Maysan Olympic Stadium ملعب ميسان الأولمبي
- Interactive map of Maysan Olympic Stadium ملعب ميسان الأولمبي
- Full name: Maysan Olympic Stadium
- Location: Amarah, Maysan, Iraq
- Owner: Ministry of Youth and Sports (Iraq)
- Capacity: 25,000
- Surface: Grass
- Field size: 105 by 68 metres (115 by 74 yd)

Construction
- Opened: 1987
- Renovated: 2011 - 2017

Tenants
- Naft Maysan Maysan FC

= Maysan Olympic Stadium =

Stadium in Maysan, Iraq

Maysan Olympic Stadium (ملعب ميسان الأولمبي) is a multi-use stadium in Amarah, Iraq.

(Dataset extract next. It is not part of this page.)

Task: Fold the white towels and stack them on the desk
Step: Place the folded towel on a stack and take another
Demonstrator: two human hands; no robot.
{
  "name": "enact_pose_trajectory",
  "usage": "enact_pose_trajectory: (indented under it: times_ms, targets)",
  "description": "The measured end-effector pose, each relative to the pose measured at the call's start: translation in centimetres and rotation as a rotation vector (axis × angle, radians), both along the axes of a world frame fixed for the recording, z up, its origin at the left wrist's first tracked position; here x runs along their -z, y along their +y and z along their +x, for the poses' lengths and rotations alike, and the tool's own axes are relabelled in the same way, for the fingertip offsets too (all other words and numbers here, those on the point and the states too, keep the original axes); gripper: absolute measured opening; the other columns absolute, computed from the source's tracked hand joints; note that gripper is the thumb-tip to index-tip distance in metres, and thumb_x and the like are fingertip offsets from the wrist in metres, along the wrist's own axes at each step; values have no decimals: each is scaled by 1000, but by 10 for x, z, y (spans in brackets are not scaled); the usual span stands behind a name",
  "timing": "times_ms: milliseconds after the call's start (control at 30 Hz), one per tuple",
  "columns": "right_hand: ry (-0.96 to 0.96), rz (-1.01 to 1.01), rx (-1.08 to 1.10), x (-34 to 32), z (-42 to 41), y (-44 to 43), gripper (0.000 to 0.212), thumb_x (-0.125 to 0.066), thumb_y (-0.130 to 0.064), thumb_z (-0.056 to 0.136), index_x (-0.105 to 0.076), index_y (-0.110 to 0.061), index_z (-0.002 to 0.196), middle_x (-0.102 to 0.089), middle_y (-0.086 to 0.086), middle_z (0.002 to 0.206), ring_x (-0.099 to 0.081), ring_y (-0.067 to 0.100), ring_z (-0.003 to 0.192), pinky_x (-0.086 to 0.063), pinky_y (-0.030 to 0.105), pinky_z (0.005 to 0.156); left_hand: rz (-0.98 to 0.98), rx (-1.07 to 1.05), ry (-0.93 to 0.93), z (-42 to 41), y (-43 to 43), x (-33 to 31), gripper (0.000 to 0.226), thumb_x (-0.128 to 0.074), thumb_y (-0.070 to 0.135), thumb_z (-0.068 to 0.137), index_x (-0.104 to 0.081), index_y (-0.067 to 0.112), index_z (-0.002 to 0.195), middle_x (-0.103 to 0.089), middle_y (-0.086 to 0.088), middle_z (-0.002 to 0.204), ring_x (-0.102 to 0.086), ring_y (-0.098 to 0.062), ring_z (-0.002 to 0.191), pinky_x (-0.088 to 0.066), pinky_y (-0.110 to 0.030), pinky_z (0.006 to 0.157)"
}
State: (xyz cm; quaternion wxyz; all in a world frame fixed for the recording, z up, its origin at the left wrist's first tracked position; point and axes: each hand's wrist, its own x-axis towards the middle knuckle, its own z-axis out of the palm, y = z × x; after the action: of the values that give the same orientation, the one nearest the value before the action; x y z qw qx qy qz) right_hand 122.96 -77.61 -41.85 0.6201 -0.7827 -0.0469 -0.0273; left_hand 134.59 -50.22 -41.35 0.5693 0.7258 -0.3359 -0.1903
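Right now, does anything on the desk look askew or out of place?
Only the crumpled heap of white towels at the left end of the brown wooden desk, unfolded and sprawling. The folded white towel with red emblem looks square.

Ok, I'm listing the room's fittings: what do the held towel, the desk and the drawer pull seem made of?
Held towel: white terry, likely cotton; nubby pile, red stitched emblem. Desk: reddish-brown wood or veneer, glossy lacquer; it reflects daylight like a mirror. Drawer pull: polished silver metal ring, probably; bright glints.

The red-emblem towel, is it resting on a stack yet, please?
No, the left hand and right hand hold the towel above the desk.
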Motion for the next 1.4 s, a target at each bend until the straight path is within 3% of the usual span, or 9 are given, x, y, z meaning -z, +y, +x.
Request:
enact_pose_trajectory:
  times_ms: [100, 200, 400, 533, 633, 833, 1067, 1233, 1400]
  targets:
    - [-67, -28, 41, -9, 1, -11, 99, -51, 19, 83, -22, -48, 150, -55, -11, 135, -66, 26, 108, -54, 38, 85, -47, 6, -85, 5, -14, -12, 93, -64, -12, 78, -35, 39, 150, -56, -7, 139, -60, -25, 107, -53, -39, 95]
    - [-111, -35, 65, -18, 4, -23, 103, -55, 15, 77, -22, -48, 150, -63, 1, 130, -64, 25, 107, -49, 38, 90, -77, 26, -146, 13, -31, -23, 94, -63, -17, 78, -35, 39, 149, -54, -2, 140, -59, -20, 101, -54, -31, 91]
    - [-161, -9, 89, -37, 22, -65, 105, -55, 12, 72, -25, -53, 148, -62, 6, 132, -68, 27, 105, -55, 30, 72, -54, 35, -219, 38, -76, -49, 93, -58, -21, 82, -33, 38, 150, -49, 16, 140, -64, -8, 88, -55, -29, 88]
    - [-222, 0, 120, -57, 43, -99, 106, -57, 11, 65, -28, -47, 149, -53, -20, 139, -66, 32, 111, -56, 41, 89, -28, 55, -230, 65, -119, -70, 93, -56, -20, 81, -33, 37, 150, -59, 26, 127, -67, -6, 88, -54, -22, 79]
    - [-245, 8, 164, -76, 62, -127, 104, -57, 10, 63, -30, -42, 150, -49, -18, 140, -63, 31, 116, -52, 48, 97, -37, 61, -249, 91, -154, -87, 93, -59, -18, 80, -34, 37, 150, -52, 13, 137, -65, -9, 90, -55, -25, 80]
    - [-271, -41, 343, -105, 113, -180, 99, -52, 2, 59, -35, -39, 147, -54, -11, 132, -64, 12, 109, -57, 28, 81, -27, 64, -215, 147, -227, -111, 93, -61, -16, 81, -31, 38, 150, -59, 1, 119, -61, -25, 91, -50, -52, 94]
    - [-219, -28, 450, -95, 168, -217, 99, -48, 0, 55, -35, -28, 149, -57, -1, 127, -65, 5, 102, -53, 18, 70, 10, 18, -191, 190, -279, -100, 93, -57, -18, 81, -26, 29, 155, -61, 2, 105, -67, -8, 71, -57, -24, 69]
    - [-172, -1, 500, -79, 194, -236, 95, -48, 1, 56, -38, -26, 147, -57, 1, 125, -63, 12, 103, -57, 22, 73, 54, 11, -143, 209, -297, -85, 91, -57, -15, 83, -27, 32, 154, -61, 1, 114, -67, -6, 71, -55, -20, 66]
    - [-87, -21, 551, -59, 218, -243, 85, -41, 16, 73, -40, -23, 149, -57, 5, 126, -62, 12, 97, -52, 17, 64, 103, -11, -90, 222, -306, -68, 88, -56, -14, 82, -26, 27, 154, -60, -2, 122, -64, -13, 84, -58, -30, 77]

The stadium holds 25,000 people and was opened in 1987.

==Renovation==

Plans were made to renovate the stadium after 2003, but work began only in 2011. The project included rehabilitating the VIP area, the pitch, installing 25,000 seats, a new running track, a roof over the entire stadium and other facilities within the stadium compound.

Renovation work soon stopped due to lack of money. Work restarted in 2016, and the stadium was officially re-opened on 22 July 2017, although the roof has not yet been completed.

==Tenant==

Naft Maysan play most of their home games at this stadium.